I’m not trying to discourage you from doing your own work . . . in fact, I gave you a few pointers

I am not a mechanic but I have done this job on my son in laws 2007 Chevy pickup. I am a little bigger than you and quite old. I also have a bad back and knees and the twisting force that would be generated by my holding my weight with one hand while working with my other would have put me in bed or flat on the floor for a week.

Doing it from underneath is much easier for me.

How long a job take me is not much of a concern for me. I am not under the time pressure of making a living. So when I finish, there are no wires too close to the manifold or rubbing the heat shield, broken plastic clips etc like I find when I pay someone else (even dealers) to do things for me.

I actually enjoy working on cars these days unlike my younger days when I would come home after a 10-15 hour day and work all night on the car so it would be fixed in the morning so I could go to work.

Left to readers to decide how best to proceed in their situation.

My comments are for the DIYer who needs to do this task once every 100,000 miles, on this specific engine, in this specific vehicle.

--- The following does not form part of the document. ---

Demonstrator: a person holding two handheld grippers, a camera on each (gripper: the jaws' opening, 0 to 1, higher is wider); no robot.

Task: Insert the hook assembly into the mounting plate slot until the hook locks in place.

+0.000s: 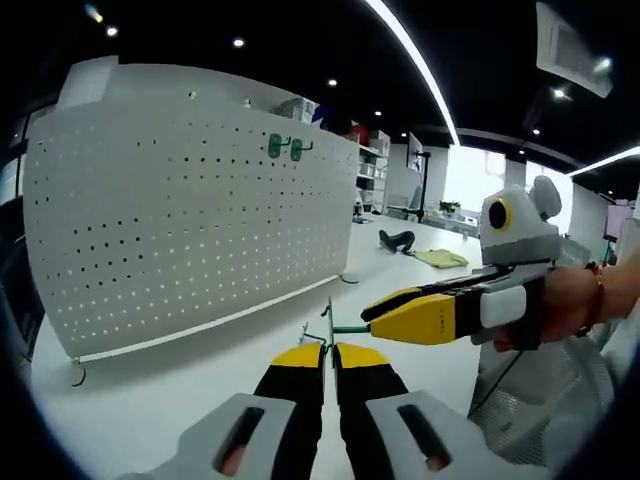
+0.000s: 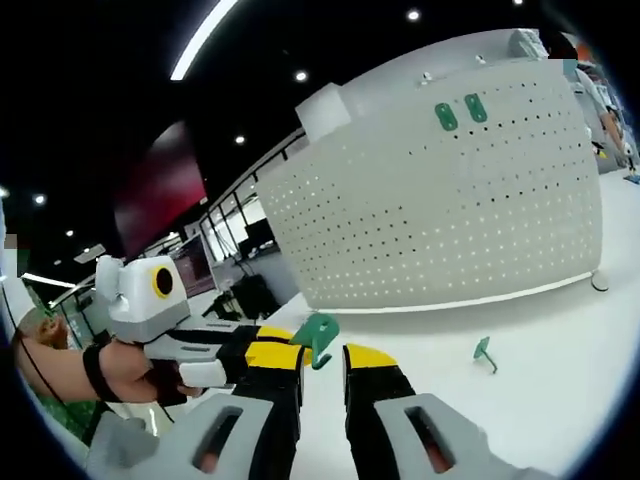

I think my method is the fastest, cheapest, SAFEST, uses the most basic and readily available, inexpensive tools, and is overall the most practical for a typical DIYer. I have a bad back and bad knees and my approach could not have resulted in a simpler, faster, easier job. I was frankly amazed just how easy it was. The appearance of the back 2 plugs on the passenger side looks much harder to access than it actually is.

To those who prefer to go through the wheel well , as I said above a few times, great, good for you. Bravo. If you have the extra time, extra tools, extra strength to lift the 100lb wheels off, and find it easier, then bully for you. It wouldn’t have been easier, or safer, or less hard on my body for me.

As a general comment I’d recommend anyone in poor physical condition not attempt physical tasks beyond their capacity. Hire a mechanic. Just not one who is in worse shape than you are, or you’ll be paying them to work at a snail’s pace. While you’re at it, hire a physician, physical therapist, and personal trainer because your health is worth far more than your car or the combination of every car you’ll ever own.

I mentioned the jack and jack stands . . . because it sounds like you’re the kind of guy who’ll also be doing his own brake job(s) in the future

Get those killer deals at Sears, before they disappear

They’ve been sending me “free cash” to spend on tools lately . . . same thing as a coupon, for all practical purposes

Neither a doctor or physical therapist are going to heal what age and injury have done to me and I will continue to do what I want, when I want to do it for as long as I want to. The loss of physical strength just means I have to use more leverage or ingenuity to accomplish things.